Required action
Copy all lines in the material holding the string "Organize".
══ Excerpted records ══
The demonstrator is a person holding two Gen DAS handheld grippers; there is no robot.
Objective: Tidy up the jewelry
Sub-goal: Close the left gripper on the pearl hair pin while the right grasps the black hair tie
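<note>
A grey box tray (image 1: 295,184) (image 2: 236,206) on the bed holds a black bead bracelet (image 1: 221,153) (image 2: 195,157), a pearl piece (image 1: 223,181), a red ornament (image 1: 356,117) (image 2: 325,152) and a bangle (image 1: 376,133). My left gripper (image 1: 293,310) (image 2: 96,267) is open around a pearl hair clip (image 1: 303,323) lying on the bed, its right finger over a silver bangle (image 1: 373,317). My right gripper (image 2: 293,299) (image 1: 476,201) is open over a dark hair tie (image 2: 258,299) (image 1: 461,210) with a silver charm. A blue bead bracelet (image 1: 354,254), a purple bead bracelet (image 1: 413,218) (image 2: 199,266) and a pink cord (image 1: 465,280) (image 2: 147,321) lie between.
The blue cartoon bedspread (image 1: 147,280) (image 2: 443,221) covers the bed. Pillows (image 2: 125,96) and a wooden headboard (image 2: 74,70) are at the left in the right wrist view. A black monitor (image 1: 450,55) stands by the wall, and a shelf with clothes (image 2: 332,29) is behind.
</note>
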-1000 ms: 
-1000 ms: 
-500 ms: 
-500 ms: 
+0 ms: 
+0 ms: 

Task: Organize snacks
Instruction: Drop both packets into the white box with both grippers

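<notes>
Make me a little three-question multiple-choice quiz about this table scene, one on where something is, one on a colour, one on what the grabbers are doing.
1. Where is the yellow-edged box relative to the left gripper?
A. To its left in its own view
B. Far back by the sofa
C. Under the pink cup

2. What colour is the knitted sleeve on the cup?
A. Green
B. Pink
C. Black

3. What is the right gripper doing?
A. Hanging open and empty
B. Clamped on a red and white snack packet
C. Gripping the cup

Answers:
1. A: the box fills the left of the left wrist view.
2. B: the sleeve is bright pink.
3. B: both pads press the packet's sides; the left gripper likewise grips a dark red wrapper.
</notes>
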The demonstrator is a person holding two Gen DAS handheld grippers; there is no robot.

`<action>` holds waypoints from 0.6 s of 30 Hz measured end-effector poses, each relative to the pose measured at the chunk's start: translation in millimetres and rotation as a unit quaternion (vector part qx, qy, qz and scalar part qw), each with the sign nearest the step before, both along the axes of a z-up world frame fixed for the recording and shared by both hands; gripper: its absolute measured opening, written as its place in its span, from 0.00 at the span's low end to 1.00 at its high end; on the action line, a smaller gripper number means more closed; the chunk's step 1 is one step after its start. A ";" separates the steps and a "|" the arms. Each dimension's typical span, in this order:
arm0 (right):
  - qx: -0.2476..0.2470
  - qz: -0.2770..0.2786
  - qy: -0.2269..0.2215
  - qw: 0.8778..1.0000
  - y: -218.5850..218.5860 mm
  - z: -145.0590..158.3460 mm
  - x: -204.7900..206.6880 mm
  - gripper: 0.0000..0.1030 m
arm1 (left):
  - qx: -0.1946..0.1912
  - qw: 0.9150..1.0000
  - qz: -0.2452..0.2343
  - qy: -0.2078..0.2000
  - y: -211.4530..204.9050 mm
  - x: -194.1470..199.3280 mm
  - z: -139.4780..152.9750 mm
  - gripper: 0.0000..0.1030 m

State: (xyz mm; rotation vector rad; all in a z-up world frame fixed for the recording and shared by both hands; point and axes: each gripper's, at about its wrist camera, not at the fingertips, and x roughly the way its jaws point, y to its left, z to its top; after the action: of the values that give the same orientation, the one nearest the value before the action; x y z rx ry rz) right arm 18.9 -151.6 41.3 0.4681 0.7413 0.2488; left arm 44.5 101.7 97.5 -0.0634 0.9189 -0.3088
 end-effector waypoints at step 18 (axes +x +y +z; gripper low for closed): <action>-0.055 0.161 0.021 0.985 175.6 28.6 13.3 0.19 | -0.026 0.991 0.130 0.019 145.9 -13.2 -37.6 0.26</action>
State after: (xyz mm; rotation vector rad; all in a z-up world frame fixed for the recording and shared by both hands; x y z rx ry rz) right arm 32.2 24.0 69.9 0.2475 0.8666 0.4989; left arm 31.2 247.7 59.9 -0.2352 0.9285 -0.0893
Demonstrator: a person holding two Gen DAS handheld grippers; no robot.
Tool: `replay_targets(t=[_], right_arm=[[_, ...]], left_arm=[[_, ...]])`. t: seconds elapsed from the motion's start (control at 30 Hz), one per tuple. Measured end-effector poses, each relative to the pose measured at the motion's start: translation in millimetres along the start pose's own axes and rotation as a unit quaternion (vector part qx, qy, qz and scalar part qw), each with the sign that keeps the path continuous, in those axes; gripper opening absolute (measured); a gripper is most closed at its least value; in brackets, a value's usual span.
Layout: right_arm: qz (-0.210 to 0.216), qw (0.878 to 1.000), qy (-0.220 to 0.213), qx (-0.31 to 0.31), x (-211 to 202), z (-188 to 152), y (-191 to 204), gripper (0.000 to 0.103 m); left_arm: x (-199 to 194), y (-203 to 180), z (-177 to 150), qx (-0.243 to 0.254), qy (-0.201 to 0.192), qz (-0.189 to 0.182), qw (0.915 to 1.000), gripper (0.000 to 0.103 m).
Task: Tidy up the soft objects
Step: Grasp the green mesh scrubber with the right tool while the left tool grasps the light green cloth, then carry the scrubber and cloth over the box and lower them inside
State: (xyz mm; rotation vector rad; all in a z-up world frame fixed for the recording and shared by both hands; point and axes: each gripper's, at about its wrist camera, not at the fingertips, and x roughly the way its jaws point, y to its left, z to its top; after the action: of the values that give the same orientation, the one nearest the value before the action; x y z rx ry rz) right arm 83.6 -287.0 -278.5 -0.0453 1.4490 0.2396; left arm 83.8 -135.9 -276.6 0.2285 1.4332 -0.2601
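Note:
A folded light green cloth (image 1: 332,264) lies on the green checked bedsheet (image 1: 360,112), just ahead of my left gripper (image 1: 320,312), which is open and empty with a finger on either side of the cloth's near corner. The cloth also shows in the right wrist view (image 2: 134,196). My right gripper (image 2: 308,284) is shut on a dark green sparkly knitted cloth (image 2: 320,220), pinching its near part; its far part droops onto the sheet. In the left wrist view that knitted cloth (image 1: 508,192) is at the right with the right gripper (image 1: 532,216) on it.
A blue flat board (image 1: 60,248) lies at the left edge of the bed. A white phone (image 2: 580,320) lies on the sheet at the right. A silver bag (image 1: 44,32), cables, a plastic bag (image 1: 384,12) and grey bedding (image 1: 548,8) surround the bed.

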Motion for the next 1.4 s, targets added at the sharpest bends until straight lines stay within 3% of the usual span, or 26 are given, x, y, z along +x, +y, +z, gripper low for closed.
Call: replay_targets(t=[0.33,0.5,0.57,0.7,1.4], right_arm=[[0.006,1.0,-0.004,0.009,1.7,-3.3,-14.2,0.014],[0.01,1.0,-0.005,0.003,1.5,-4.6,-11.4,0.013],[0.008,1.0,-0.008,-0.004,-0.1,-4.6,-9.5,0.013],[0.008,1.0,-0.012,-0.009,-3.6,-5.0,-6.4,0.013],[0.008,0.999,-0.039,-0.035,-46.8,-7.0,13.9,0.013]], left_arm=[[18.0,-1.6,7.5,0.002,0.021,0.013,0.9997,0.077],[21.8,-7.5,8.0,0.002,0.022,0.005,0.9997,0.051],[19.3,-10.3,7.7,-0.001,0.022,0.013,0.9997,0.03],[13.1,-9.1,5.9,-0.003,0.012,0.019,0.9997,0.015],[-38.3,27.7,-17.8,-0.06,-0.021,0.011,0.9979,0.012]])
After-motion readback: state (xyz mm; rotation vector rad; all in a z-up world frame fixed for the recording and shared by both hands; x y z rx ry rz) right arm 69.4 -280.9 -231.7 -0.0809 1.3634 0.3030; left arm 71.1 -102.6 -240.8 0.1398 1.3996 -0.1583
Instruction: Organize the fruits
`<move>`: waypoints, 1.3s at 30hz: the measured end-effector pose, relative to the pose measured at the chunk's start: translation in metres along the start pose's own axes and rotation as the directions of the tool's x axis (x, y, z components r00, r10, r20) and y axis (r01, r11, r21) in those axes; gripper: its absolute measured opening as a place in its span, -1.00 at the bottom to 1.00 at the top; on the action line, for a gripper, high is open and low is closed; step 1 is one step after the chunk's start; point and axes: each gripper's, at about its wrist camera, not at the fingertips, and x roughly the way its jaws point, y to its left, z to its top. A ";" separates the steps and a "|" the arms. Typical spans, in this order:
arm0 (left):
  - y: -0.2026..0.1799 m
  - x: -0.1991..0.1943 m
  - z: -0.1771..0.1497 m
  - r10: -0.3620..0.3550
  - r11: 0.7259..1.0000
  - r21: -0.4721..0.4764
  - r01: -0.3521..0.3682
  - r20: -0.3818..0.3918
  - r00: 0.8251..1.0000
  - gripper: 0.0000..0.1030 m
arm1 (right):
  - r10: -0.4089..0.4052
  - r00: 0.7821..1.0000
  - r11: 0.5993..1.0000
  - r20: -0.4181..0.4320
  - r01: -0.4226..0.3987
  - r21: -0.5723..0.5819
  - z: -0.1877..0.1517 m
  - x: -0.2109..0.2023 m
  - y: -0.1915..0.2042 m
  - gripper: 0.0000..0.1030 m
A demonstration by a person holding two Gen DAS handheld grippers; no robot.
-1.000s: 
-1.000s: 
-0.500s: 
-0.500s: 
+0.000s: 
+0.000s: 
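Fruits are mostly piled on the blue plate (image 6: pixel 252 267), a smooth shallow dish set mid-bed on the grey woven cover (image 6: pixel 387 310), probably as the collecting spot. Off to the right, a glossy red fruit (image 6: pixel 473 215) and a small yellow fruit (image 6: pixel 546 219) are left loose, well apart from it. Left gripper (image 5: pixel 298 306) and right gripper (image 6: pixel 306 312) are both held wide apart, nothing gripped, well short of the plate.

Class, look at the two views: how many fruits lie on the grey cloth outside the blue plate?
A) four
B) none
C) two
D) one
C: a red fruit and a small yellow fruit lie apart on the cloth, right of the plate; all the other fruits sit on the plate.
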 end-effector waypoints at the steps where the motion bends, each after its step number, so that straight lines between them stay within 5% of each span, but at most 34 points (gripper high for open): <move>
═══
Response for this exercise
Task: Organize snacks
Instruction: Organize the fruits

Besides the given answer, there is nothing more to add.